Он знал, как редко удавалось вводить в обиход русского языка новое слово, и испытывал душевный подъем от собственной находки.
Конечно, глагол "тушеваться", придуманный Достоевским, прошел проверку временем. Но рожденному сталинской фантазией существительному "самокритика" тоже предстояла долгая и заметная жизнь.
Он сознавал, что счастливую идею ему подсказали роман Фадеева и его собственное религиозное прошлое. Поразмыслив, товарищ Сталин вынужден был признать и влияние Льва Толстого с его теорией самоусовершенствования.
Прошлое держало за фалды крепко.
Но у слова "самокритика" автор значился в единственном числе. Это понятие, как форма партийного покаяния, было ближе коммунистам из рабочих и крестьян, чем ругательная критика, так как почти все они вышли из купели с нательным крестом.
В душе Сталин был доволен, что "церковь хоть на что-то полезное сгодилась".
Естественно, менялось не только содержание, но и сама форма покаяния. Из келейного, индивидуального оно становилось общественным, публичным. Попов заменяли первички, бюро, съезды, КПК и т. д.
Правда, благолепие пропадало, исчезали надземность, песенный лад, к которым Сталин оставался, как ни странно, неравнодушен.
Не без доли иронии произносил иногда незабытые строчки: "Дай мне, ангеле, покаяться. О, друзи мои любезные, помолитися по мне грешному о святому ангеле. Да покаюся дел своих злых. Не устраши меня маломощного. Напии мене, ангеле, чашею спасения. Дай мне, ангеле, час покаяться. Аминь!.."
Товарищ Сталин знал истинную цену церковному покаянию, когда верующие с легкостью школяра грешили и каялись, каялись и грешили. Такая самокритика его не устраивала. Речь могла идти о качественно новом покаянии, пример которого так ярко и убедительно подал писатель Фадеев в своем историческом романе.
"Он, первым из литераторов новой России, не ограничился созданием хорошей правдивой книги, - итожил Сталин свои размышления о "Разгроме". Сочинял, но беспощадно и беспрестанно вершил суд над самим собой".

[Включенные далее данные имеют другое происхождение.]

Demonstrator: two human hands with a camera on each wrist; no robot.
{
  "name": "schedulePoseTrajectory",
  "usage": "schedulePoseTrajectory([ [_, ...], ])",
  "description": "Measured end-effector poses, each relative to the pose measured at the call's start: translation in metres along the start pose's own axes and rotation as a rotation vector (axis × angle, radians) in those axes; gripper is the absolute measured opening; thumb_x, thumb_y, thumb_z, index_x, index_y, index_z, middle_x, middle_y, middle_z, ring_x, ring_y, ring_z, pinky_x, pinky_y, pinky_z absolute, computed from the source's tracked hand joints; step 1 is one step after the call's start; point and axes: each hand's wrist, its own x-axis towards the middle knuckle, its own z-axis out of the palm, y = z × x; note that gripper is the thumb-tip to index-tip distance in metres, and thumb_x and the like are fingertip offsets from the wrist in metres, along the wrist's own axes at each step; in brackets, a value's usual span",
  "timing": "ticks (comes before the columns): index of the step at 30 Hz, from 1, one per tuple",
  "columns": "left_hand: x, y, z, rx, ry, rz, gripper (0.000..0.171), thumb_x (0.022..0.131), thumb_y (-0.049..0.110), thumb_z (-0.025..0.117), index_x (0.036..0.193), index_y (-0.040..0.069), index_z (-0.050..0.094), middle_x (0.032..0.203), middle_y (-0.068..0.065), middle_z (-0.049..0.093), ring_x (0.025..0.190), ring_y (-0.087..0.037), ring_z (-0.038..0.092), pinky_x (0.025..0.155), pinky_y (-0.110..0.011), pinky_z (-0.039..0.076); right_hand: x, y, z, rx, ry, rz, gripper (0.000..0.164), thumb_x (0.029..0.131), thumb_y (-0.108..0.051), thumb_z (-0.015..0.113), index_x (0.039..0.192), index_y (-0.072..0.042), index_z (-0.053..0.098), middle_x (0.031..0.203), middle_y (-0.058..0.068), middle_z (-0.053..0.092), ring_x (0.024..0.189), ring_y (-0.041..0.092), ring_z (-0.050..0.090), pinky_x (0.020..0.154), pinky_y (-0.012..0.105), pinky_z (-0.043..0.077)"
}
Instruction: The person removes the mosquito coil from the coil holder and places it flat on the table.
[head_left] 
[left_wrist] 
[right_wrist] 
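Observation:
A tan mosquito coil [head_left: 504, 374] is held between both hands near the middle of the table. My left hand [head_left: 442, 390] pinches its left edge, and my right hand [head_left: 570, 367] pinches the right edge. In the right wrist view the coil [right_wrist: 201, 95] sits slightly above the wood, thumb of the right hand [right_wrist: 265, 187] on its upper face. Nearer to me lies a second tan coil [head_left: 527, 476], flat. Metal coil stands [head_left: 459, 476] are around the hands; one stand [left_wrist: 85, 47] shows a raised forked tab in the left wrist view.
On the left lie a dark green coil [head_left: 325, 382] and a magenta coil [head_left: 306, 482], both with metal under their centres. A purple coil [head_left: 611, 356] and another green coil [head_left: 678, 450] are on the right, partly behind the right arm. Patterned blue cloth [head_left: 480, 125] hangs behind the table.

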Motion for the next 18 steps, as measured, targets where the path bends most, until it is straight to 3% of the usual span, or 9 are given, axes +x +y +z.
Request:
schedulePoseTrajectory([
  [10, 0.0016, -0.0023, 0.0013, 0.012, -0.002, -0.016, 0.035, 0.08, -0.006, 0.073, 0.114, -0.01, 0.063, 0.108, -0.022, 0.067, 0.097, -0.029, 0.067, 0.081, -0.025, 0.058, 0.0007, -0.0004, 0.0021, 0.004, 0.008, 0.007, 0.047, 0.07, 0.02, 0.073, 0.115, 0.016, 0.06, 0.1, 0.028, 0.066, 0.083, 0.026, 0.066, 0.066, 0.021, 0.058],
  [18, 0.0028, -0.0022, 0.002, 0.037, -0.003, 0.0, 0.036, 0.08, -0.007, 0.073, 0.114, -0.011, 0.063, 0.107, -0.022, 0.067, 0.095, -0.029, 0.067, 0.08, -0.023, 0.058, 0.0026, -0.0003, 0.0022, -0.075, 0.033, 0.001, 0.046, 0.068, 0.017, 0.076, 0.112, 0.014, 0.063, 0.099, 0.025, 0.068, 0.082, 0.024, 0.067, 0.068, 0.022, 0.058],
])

"Не в том ли главное предназначенье художника?" - задавался он вопросом. И отвечал цитатой из Кнута Гамсуна, которого ценил до его предательства: "Жизнь - это нескончаемая война с демонами в своем сердце и своем мозгу".
Разумеется, для товарища Сталина речь могла идти только о демонах в классовом и социальном аспектах.

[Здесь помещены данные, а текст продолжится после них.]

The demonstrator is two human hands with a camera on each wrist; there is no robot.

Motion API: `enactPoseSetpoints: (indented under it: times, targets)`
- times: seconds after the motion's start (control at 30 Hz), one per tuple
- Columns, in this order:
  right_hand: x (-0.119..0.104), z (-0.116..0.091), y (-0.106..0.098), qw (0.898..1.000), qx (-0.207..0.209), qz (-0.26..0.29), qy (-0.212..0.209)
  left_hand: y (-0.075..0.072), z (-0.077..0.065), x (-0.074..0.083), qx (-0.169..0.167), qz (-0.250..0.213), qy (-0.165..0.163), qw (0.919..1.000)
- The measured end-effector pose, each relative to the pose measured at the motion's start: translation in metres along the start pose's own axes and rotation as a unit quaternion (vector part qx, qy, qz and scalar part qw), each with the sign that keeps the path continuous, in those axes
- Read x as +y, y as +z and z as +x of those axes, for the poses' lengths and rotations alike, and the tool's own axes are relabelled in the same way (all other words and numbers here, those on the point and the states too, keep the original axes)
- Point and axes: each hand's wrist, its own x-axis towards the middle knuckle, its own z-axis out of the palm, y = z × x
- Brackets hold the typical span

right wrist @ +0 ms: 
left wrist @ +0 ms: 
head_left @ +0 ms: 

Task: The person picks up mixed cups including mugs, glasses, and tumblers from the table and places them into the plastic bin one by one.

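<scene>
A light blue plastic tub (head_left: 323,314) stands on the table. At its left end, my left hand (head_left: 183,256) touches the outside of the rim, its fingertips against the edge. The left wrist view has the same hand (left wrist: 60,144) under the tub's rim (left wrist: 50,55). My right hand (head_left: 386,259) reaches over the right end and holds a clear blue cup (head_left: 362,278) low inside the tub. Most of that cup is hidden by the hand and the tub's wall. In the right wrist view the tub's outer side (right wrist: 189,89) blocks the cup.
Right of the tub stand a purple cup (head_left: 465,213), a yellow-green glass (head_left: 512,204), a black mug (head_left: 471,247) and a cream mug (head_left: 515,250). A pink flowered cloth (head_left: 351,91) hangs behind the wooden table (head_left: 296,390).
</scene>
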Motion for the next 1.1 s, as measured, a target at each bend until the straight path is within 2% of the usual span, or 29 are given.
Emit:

Война с плотью его не интересовала.
Как-то позднее, думая о Фадееве, товарищ Сталин представил его крепкую, ладную фигуру на пустынном Тудо-Вакском тракте, идущую широким, уверенным шагом вперед, к снежным вершинам Сихотэ-Алинских гор.
А далеко за его спиной тщедушного хлюпика Мечика, бредущего по обочине и что-то кричащего вслед.
Но Александр Александрович уходил все дальше и дальше, не оглядываясь...
Сталин верил, что он не повернет головы!
Часть третья
ДВОЕ В БАРАБАНЕ
"Для того, чтобы управлять государством, надо уметь обкатывать людей. Надо
притирать людей друг к другу. А потом обкатанный работник сам становится
потоком, сам обкатывает других людей".
И. Сталин
Но кто мы и откуда,
Когда от всех тех лет
Остались пересуды,
А нас на свете нет?
Б. Пастернак
Глава X
ПЕРВЫЙ ЗВОНОК
Усомнившийся Сталин
Со временем очевидные факты становятся легендой.
В один из пасмурных осенних дней 1929 года в редакторском кабинете Фадеева в журнале "Октябрь" раздался исторический телефонный звонок.
Впервые молодому и. о. редактора звонил товарищ Сталин. Их телефонное знакомство началось с курьеза. Александр Александрович, сняв трубку, назвал себя. Представился и абонент: "Здравствуйте, товарищ Фадеев. С вами говорит товарищ Сталин".